A federal preliminary injunction issued Nov. 2 halted any the experiment until the case can be heard and a decision made.
According to the plaintiffs the judge agreed that their free speech rights would be violated if BLM excluded them from watching the sterilization procedures.
The judge also found it was “arbitrary and capricious” for BLM not to study the social acceptability of the experiment, as planned during an earlier study, the plaintiffs said.
No further court dates have been set.
What are the options?
With the spaying portion of the project on hold, Thissell said the BLM is evaluating its options.
In the past, BLM has tried to partner with universities to design new or refine existing fertility control techniques.
In 2014, Oregon State University was awarded a grant to pursue research, but Steve Clark, vice president of University Relations and Marketing, said that the involvement with BLM didn’t advance after the public comment period.
Colorado State University, which was involved in another Warm Springs sterilization project, also pulled out during the public comment period.
CSU, which has been investigating alternative population and birth control measures for wild animals for more than 25 years, said that while it withdrew from that particular effort, the concern of overpopulation is a “critical animal welfare issue that must be solved through objective, collaborative and transparent research.”
Kathrens said the most effective solution is using the Porcine zone pellucid (PZ) contraception vaccine.
There are two versions available that can be administered through ground darting or injection, and it can block pregnancy for 22 months. She said it’s really effective for smaller herds that are known and tracked.
“With a herd like Warm Springs, get volunteers to do it so horses get used to them. Bait-trap with food and dart them in the trap or if they become habituated they can dart,” she said. “You have to do record keeping, but there are already volunteer groups who do this. It’s proven to work, but proven not to hurt the animal and it is reversible.”
Although BLM uses PZP 22 already and Thissell agreed for smaller areas, a volunteer group would work, one of the hurdles BLM faces is that most of the herd management areas are up to half a million acres. There are 177 HMAs on 26.9 million acres managed by BLM, according to BLM’s program data.
Thissell said there’s limited access to the range in late winter and early spring when the vaccine should be applied, and some of the horses aren’t approachable for darting, which makes delivery infeasible.
Thissell said that while there are longer lasting fertility control forms, they haven’t been shown to be effective and they need to be hand injected, which would require more horse gatherings and more applications.
“And that’s economically unfeasible,” she said.
Another method BLM has utilized to manage population has been adopting out horses to the general public. But in the past 15 years, the market for horses has decreased significantly, Thissell said.
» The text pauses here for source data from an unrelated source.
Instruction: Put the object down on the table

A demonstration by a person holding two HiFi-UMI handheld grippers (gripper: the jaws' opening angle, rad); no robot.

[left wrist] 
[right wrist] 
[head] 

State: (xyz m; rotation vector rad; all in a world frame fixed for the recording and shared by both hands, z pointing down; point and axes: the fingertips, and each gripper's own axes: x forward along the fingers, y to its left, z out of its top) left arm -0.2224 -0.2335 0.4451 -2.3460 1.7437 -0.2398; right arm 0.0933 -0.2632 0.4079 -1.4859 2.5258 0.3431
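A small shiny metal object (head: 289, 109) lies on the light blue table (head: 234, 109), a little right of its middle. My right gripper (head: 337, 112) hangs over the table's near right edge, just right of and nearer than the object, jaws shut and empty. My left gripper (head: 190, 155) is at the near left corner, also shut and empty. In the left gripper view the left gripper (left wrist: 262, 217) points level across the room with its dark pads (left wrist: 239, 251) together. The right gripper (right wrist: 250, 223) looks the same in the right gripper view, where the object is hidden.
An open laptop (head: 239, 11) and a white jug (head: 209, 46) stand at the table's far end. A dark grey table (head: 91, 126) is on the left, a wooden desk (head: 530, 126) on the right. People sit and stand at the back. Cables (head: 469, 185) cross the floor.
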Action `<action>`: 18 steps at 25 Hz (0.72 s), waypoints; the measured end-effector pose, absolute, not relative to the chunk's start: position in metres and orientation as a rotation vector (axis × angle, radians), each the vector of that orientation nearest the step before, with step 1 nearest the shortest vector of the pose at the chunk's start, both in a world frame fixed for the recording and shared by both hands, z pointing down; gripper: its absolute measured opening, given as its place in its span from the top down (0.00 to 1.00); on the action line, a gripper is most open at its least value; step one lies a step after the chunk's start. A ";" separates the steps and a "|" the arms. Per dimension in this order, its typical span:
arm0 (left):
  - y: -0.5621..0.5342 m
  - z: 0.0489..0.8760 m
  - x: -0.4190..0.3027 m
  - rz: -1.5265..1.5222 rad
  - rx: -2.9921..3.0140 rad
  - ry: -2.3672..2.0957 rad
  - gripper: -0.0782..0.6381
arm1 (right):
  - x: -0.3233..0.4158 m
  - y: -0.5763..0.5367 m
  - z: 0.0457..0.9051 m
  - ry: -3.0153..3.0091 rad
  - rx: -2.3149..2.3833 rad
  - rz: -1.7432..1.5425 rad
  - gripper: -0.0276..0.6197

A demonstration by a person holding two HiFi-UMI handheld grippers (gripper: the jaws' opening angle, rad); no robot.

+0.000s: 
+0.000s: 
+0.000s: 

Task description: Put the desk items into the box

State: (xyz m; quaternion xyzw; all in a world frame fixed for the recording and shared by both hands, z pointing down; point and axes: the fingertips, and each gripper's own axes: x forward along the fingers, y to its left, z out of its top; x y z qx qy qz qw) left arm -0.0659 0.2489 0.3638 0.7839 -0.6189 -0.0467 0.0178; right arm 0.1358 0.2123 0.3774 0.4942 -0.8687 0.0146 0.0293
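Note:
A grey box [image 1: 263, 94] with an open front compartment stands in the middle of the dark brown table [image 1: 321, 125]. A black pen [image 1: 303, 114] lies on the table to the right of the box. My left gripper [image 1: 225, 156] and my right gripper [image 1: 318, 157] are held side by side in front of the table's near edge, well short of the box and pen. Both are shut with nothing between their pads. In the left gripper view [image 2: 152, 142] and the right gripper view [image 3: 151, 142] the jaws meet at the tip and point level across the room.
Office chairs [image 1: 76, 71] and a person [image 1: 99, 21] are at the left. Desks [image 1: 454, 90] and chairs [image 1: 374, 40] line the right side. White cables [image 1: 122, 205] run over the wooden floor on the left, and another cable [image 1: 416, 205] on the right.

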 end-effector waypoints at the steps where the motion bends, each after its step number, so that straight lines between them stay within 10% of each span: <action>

“In the ’90s where there weren’t many available, now we have thousands and thousands over what was once available,” she explained. “We have a lot of animals in holding. It’s compounded to the point where adoption probably can’t reach the demand for what we have available.”
Kathrens said one of the best ways to manage population would be encouraging an ecosystem of predator-prey balance. She said there needs to be predator protection of wolves and mountain lions because without them there isn’t a natural balance.
“Personally, and I’m a wildlife lover, I don’t think wild horses should have any greater value than deer or elk,” she said. “We need to embrace the natural world and natural cycle. Those top-tier predators need to have space on public lands.”
At the end of the day, the matter of overpopulation still stands. BLM says the wild horse population can increase 20 percent a year, doubling every four to five years.
“We’re really exceeding what is healthy for the landscape and animals both,” Thissell said. “We’re way, way over the number of animals the landscape can support. An excess of any animal is going to cause undo pressure on limited resources; we have to look at the big picture.”